Copy out, from the entries below, each line that holds the string "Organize".

Dataset items:

============================================================

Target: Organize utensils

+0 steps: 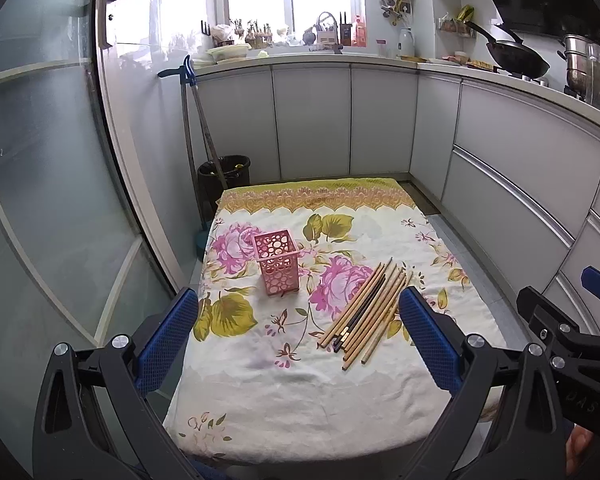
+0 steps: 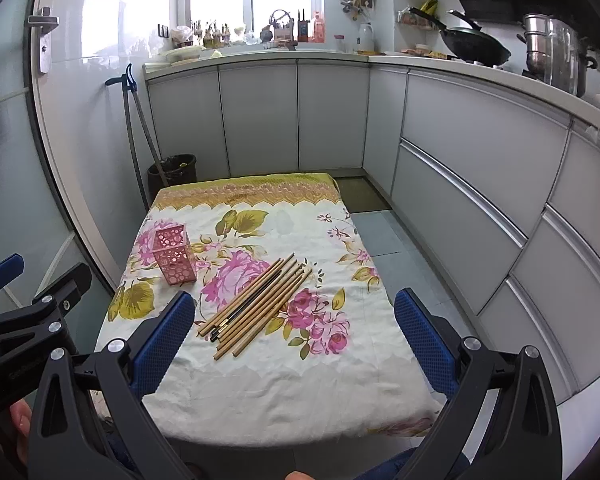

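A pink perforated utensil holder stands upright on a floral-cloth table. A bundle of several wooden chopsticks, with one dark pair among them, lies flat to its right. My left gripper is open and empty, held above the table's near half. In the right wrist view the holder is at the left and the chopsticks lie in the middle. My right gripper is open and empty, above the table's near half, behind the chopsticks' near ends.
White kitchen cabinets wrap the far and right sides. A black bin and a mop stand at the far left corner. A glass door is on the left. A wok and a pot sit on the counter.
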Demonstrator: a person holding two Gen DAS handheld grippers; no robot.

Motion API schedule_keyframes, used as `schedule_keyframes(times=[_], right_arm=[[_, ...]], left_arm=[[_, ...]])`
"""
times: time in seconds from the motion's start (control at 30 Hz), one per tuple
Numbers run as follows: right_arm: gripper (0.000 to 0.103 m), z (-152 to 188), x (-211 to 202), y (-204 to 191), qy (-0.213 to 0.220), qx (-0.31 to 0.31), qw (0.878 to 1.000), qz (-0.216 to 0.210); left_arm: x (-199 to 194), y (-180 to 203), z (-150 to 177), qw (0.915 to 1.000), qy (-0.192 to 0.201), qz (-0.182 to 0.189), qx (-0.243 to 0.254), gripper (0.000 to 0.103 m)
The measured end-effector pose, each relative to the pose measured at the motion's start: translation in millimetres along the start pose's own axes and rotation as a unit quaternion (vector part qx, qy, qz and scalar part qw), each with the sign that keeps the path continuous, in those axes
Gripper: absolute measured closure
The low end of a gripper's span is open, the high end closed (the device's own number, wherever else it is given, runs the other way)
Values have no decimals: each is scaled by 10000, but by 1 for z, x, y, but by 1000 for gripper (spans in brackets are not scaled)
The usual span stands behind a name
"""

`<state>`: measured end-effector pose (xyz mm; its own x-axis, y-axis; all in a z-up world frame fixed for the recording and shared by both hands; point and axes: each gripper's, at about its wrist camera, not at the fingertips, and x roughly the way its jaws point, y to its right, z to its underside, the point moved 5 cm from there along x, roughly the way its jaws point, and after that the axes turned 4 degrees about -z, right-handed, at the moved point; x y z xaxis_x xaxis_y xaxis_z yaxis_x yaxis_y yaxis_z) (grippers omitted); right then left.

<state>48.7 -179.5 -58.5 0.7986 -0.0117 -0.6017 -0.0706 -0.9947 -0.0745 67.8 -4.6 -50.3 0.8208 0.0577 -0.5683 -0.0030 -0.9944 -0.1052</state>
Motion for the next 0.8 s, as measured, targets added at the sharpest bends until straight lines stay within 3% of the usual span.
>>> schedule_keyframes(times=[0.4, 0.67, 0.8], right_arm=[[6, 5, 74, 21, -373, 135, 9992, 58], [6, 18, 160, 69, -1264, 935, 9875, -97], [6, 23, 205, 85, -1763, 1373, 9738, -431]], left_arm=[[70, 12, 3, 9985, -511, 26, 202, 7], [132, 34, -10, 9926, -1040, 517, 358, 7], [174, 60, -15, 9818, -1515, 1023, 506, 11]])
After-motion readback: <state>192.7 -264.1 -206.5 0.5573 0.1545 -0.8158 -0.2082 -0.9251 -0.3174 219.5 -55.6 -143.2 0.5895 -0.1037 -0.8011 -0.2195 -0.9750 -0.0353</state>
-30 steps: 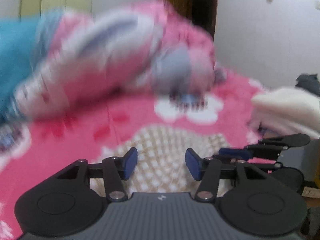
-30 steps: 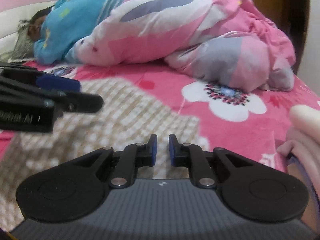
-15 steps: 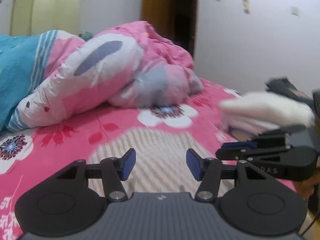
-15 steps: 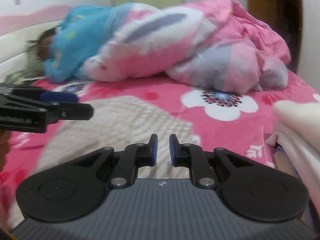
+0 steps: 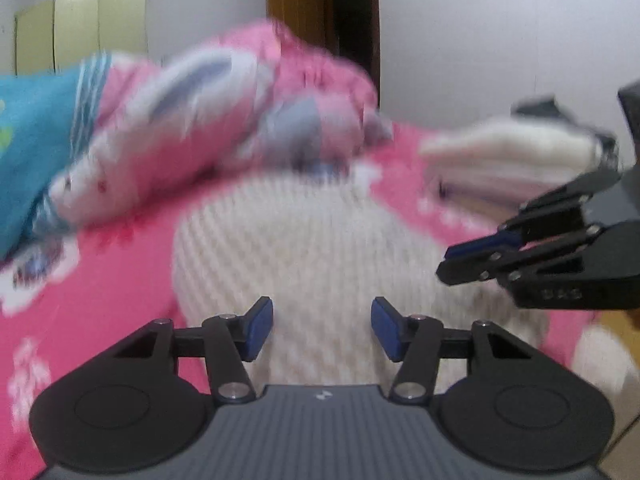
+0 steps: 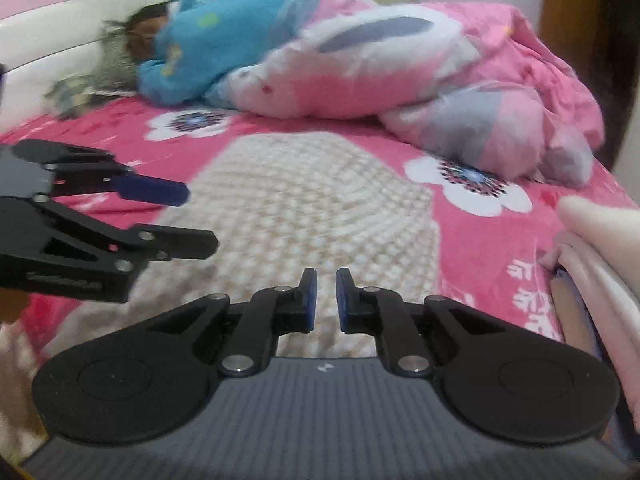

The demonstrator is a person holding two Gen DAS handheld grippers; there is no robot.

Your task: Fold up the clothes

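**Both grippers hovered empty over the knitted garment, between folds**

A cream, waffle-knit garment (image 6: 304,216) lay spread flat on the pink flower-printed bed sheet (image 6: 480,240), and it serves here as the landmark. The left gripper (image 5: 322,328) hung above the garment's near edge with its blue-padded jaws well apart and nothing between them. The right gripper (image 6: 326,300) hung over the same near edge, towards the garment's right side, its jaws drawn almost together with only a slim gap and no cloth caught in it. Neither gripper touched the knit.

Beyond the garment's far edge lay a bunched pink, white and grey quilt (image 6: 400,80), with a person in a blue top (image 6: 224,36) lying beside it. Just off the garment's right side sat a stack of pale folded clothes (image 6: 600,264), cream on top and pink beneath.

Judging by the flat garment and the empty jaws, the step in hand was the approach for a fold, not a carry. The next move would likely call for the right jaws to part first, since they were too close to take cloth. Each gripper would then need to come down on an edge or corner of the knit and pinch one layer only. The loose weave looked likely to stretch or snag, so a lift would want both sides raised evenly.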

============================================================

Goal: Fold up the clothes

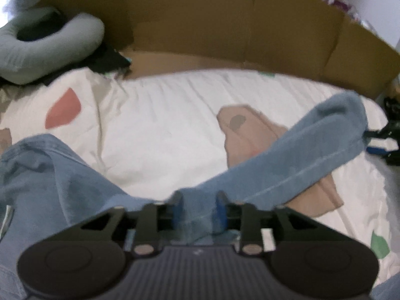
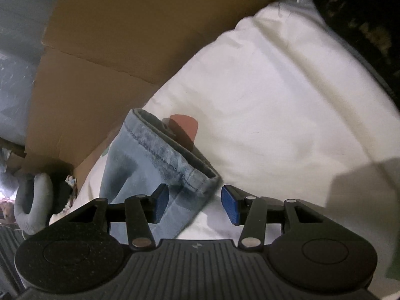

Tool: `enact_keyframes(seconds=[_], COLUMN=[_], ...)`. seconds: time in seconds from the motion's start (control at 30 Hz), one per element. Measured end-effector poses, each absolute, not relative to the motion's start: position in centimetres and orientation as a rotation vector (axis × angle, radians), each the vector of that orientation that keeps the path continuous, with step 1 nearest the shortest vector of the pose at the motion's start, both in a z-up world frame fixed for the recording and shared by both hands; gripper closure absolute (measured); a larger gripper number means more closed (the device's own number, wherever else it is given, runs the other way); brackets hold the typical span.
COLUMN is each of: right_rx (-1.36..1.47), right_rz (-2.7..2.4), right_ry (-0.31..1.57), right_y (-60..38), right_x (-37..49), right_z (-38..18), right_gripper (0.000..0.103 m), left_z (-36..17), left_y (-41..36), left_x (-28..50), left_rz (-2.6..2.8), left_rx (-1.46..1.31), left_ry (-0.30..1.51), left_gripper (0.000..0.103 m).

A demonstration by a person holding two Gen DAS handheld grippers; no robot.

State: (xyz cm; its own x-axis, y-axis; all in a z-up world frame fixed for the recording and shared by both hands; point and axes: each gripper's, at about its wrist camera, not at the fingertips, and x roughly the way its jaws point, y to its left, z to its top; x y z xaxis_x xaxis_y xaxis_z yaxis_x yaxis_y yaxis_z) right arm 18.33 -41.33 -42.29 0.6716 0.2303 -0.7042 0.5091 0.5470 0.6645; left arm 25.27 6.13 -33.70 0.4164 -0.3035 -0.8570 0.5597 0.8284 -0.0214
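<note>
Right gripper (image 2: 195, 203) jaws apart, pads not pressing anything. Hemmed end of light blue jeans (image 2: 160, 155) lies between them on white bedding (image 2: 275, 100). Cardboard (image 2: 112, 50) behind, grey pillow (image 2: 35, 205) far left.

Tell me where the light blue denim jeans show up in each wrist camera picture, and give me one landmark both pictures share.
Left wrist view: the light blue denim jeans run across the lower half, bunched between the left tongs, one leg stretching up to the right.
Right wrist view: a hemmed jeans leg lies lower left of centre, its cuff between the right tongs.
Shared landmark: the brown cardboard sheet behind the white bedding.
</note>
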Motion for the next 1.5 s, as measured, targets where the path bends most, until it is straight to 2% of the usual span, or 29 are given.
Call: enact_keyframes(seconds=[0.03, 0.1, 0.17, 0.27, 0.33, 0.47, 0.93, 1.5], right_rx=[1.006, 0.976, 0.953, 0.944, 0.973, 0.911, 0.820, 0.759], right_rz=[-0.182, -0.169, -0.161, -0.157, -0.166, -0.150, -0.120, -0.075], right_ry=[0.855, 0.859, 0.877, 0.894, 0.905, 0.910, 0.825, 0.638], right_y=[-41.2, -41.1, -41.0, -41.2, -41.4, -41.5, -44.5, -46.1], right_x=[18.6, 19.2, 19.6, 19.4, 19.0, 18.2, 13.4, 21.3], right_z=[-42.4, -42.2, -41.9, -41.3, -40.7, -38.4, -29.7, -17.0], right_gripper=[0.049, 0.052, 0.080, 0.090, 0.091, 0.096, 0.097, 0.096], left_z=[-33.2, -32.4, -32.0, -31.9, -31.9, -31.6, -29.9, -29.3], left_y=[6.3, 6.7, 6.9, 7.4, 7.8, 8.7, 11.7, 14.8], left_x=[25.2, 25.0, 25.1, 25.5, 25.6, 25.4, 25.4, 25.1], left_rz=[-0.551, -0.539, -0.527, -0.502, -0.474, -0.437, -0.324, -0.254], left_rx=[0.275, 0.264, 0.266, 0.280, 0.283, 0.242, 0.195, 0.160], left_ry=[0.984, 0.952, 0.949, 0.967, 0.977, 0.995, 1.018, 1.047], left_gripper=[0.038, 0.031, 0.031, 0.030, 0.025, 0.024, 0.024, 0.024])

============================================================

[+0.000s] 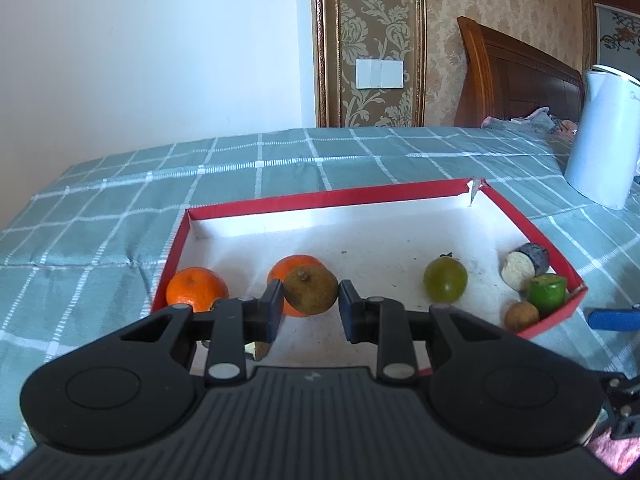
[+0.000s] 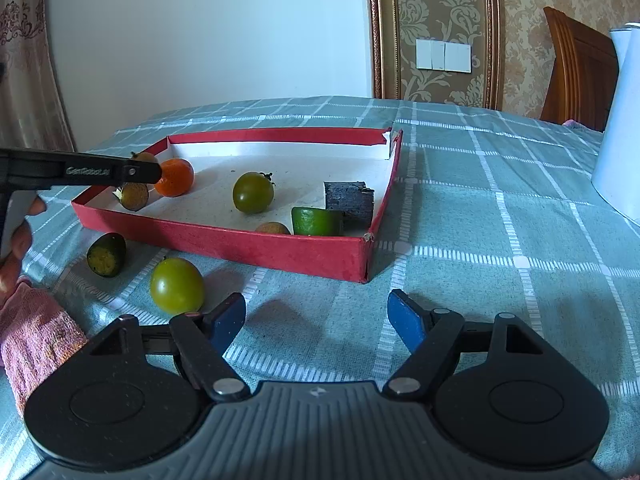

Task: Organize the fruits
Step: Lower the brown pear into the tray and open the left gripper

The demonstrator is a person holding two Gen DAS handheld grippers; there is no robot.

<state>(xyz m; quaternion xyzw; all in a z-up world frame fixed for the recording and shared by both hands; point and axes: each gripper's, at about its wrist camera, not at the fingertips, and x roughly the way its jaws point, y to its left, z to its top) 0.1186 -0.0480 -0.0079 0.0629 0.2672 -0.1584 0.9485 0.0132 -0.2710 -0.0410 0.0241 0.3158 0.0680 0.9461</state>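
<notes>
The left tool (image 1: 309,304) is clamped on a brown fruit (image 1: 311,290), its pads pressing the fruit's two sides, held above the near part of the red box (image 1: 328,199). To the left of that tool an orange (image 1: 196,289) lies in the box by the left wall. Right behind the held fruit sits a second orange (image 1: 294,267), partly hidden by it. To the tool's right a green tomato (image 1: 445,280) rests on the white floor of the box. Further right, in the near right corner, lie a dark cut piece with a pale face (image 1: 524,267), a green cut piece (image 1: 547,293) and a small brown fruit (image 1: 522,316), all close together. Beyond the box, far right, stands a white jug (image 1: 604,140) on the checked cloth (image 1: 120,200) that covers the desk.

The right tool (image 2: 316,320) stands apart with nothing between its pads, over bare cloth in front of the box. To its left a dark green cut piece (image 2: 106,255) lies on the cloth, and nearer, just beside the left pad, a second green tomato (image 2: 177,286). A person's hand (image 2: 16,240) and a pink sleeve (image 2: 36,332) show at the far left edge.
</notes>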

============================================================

Task output:
Target: Organize utensils
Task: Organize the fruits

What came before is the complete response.